Use just the layers we need, the tiers we need, and nothing more

Mid 90

Layered Architect

Early 20s

DDD

  • UI: translating the user’s inputs into application commands; user can be human or other applications
  • Application Layer: Orchestrates Domain objects to perform tasks required by the users. It does not contain business logic
  • Domain Layer: contains all business logic, the Entities, Events and any other object type that contains Business Logic
  • Infrastructure: The technical capabilities that support the layers above, ie. persistence or messaging.

Domain events**

  • run in memory, only for intra-domain communication, within the same transaction scope
  • raised from the domain entity class before transaction is committed

Integration events

  • cross transactions, to propagate state changes to other microservices
  • raised outside the domain entity class, after transaction is committed
  • can convert one or aggregate more domain events to Application Event

How to maintain consistency between microservices when failures happen

eventual consistency based on states.

In serviceX.updateX(X)

  1. Stage1
    1. Transaction 1 begins
    2. change entity in memory
    3. save entity X to DB
    4. save event E with state "ready to publish"
    5. Transaction 1 commits
  2. Stage2
    1. Transaction 2 begins
    2. EventBus.publish(E) remove call, might fail
    3. save event E with state "event already published"
    4. Transaction 2 commits
  • If Stage2.2 fails, background process will regularly handle "ready to publish"
  • It guarantee event published to EventBus at least once, you need to make sure the event carries enough information for the consumer to detect the duplicate and discard it.

Listener

react to only one event, have multiple method reacting to it, e.g.

class UserRegisteredEvent {}

class UserRegisteredEventListener {
  void notifyNewUserAboutHisAccount()
  void notifyAdminThatNewUserHasRegistered()
}

Subscriber

react to multiple events, have multiple method reacting to it.

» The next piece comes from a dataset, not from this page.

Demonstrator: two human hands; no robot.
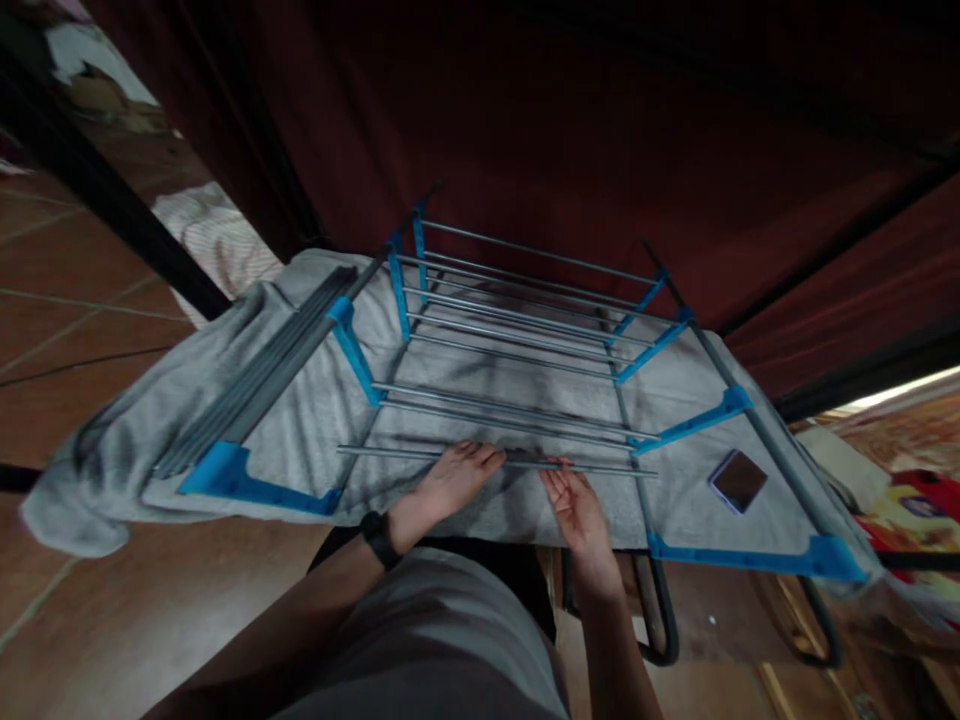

An good example to manage transactions, RequestTransactionSubscriber reacting to events like RequestReceivedEvent, ResponseSentEvent and KernelExceptionEvent, and bind to them the start, commit and rollback of transactions, respectively, each in their own method like startTransaction(), finishTransaction() and rollbackTransaction().

Hexagonal

https://herbertograca.com/2017/11/16/explicit-architecture-01-ddd-hexagonal-onion-clean-cqrs-how-i-put-it-all-together/

Hexagonal

Packaged by component

Flow of control

Dependency direction

  • Tool
    • e.g. CLI Web server, RDB Server, Queue Server
    • CLI tells application to do something, and application tells DB engine to do something
  • Adapter
    • the code unit connects tool to core
    • NOT belong to business logic
    • Primary/Driving adapter: tell application to do something
      • Wrap around a port and translate input to a method call in application core
      • E.g. Adapter is a controller, and Ports can be a Service interface or a Repository interface required by the controller
    • Secondary/Driven adapter: told by application
      • Implement a port, injected into application core
  • Port
    • just a specification; nomrally implemented as interface
    • belong inside the business logic
    • created to fit the Application Core needs and not simply mimic the tools APIs.
  • Application Core organisation
    • Application Layer
      • define processes(user case) that can be triggered by UI
      • contains Application Services (and their interfaces) as first class citizens
      • also contains the Ports & Adapters interfaces (ports) include ORM interfaces, search engines interfaces, messaging interfaces and so on
      • also contains the triggering of Application Events, which represent some outcome of a use case
      • Application Service
        • use a repository to find one or several entities
        • tell those entities to do some domain logic
        • and use the repository to persist the entities again
    • Domain Layer
      • contain the data and the logic to manipulate that data, that is specific to the Domain itself, and it's independent of the business processes that trigger that logic, they are independent and completely unaware of the Application Layer.
      • Domain Service
        • handle domain logic involves more than one entities
        • know nothing about classes in application layer, e.g. application service, repository
        • can use other Domain Service, and Domain Model
    • Domain Model
      • In the very centre, depend on nothing
      • where Domain Event lives

Functional

Tech capability, not related to the domain, e.g. Layer, Factory, Repository, ViewModel, etc.

Conceptual

Business capability, related to the domain, e.g. User, Checkout

Package

Classes grouped together

Module

Funcational package, reflect tech capability, decoupled, can be swapped by another implementation, e.g. Security Model, ORM, or high level Client, Server.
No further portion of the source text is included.